Active Disturbance Rejection Control (ADRC) employs an observer to estimate model inaccuracies and exogenous perturbations, actively compensates for these factors, and integrates them with a control law to achieve desired control performance, thereby overcoming the limitations of conventional PID controllers [4]. However, the effectiveness of ADRC in practical applications is constrained by its complex and experience-dependent parameter tuning process. To further enhance control performance, numerous scholars have integrated existing control methodologies with fuzzy control strategies, exemplified by Fuzzy-PID control [5] and Fuzzy-ADRC control [6,7]. Tao et al. [8] utilized a fuzzy logic-based adaptive mechanism to dynamically optimize the Extended State Observer parameters, thereby enhancing the system's robustness under dynamic parametric and external interference conditions. Nevertheless, the method exhibited limitations in addressing suboptimal parameter calibration within the fuzzy logic framework, leading to insufficient dynamic tracking performance.

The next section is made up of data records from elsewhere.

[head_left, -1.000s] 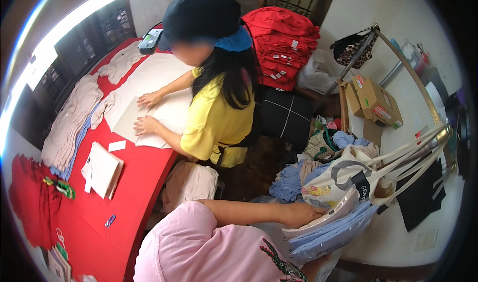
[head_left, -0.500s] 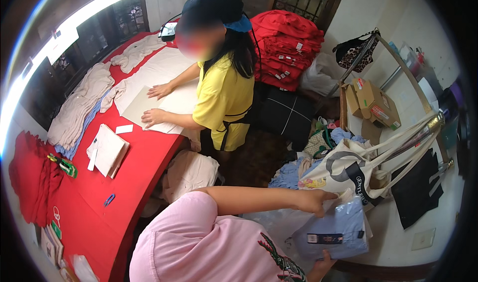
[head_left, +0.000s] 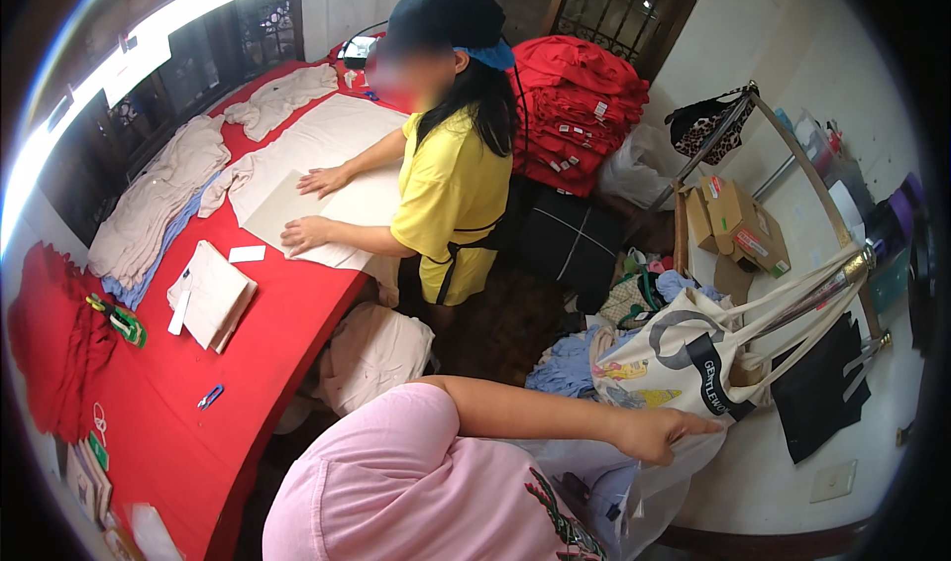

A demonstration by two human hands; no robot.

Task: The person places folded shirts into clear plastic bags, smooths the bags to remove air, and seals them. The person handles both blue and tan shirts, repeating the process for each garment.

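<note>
My left arm reaches to the right, and my left hand is closed at the upper edge of a clear plastic bag. A light blue folded garment shows low in the bag, partly covered by my pink sleeve and shirt. My right hand is out of sight. Just beyond my left hand hangs a cream tote bag with printed pictures and a dark band.
A person in yellow presses both hands on a beige sheet over pale cloth on the red-covered table. A folded cream garment and blue thread snips lie there. Red garments are stacked behind; cardboard boxes sit right.
The folded blue garment has gone lower and is mostly hidden inside the plastic bag. My right hand, which was under it, has left the view. My left hand has shifted slightly right and down.
</note>
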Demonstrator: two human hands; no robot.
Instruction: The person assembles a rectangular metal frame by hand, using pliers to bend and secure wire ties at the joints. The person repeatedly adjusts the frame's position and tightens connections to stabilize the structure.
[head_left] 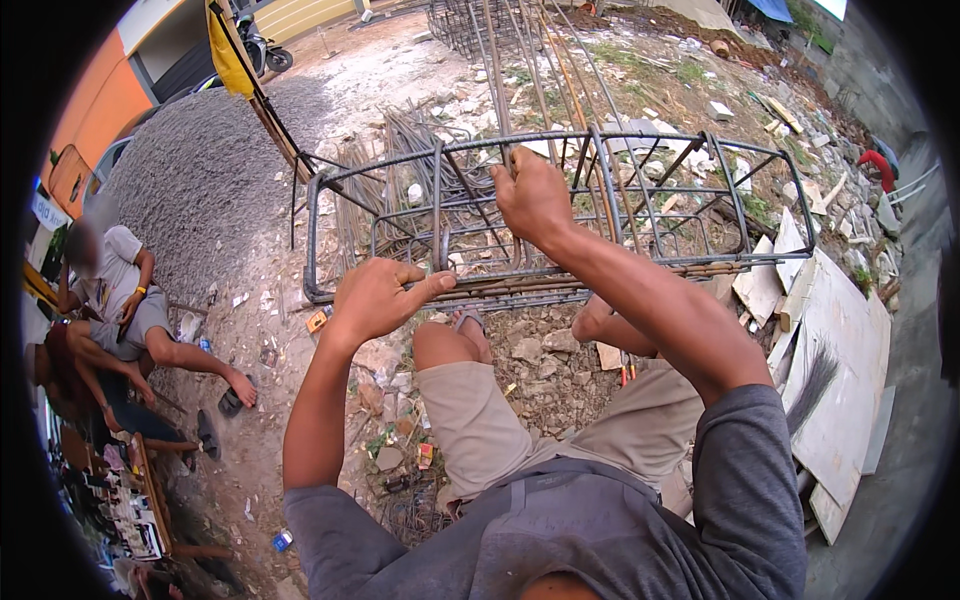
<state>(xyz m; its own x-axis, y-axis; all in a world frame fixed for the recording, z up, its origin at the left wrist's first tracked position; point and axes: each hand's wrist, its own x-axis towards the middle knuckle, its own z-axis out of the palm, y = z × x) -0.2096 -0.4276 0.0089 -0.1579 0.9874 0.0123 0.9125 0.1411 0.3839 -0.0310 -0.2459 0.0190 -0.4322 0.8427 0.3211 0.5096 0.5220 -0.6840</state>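
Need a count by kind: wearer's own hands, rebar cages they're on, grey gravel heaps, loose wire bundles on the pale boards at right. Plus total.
Wearer's hands: 2 (left hand, right hand)
Rebar cage at the hands: 1
Grey gravel heap: 1
Wire bundle on pale boards: 1
Total: 5

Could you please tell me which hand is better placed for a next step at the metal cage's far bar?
Probably the right hand: it is curled up at the far bar of the metal cage, while the left hand is at the near bar.
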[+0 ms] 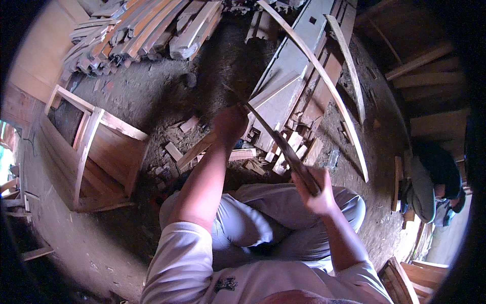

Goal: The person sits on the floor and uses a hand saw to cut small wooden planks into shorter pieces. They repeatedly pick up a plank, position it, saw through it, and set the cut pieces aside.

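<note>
My right hand (315, 190) is closed around the grip of a long, narrow tool (281, 142) that looks like a hand saw seen nearly edge-on. It slants away to the upper left, and its thin far end reaches past my left hand (231, 121). That hand is closed on a pale wood strip (276, 91), which shows on both sides of the fist. The tool crosses the strip just right of my left hand; whether they touch, I cannot tell. Below the strip, wood offcuts (243, 154) lie in front of my folded legs.
Stacked timber (147, 30) lies at the far left, with a wooden frame (91, 147) nearer. Long boards (291, 61) stretch away ahead beside a curved wood strip (324, 76). At the right edge another person (438, 177) is partly visible. More timber (397, 281) lies at the lower right.
</note>
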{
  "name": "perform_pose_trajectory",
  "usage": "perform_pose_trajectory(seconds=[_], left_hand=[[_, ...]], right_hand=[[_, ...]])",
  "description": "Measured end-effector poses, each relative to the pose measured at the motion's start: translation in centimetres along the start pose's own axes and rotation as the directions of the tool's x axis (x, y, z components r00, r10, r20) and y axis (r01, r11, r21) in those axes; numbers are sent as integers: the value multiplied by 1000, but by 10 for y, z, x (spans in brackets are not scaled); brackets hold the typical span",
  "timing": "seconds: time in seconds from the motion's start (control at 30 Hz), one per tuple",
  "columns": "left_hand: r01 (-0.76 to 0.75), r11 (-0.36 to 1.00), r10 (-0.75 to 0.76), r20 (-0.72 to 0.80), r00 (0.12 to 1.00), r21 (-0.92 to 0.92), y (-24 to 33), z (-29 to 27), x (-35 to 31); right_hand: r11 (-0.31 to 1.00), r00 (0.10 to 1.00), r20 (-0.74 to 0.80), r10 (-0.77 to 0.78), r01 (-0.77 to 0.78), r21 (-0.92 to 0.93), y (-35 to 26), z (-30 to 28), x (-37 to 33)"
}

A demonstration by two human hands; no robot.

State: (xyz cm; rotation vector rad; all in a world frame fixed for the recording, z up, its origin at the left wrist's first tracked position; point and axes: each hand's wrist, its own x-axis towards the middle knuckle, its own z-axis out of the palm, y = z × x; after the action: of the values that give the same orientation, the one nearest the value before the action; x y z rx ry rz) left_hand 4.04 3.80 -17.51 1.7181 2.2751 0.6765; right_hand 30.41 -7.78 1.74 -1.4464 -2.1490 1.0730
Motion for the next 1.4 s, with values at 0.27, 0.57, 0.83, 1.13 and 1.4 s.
perform_pose_trajectory(seconds=[0.27, 0.57, 0.83, 1.13, 1.4], left_hand=[[-85, 991, 78, -73, 994, -102, -8, 5, -3], [63, 979, -29, 175, 984, -192, -11, 5, 12], [45, 988, -28, 113, 993, -151, -33, 17, 19], [54, 988, -41, 87, 995, -146, -24, 10, 7], [65, 986, -44, 134, 990, -156, -10, -3, 9]], right_hand=[[980, 993, -58, -104, 112, 162, -5, 44, 83], [976, 991, -105, -88, 107, 189, 9, 44, 75], [981, 983, -87, -163, 171, 95, -3, 39, 73], [981, 991, -82, -111, 122, 148, -3, 42, 73], [996, 1000, -4, 9, -9, 85, 4, 13, 29]])
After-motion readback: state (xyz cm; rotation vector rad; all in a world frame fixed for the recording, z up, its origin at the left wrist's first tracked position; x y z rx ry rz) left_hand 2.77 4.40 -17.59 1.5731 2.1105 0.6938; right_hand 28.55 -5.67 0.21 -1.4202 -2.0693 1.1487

To address the parameter tuning challenges in ADRC controllers, scholars have introduced optimization algorithms to achieve online self-tuning of parameters. Cai et al. [9] proposed an approach based on an improved PSO algorithm. Compared to traditional PID control and conventional ADRC, the PSO-optimized ADRC offers advantages such as precise position tracking and strong immunity to interference. Wang et al. [10] employed the Grey Wolf Optimizer (GWO) to optimize controller parameters, achieving enhanced control accuracy. However, this algorithm remains susceptible to convergence factor constraints and tends to get stuck in local optima. Current research has predominantly adopted conventional optimization algorithms (e.g., PSO and GWO) for parameter tuning; however, these algorithms suffer from limitations such as slow convergence rates and insufficient global search capabilities. To address the aforementioned challenges, the NRBO [11] effectively circumvents the tendency of conventional algorithms to stagnate in local optima while exhibiting accelerated convergence rates and robust global search capabilities, rendering it particularly applicable to ADRC parameter optimization.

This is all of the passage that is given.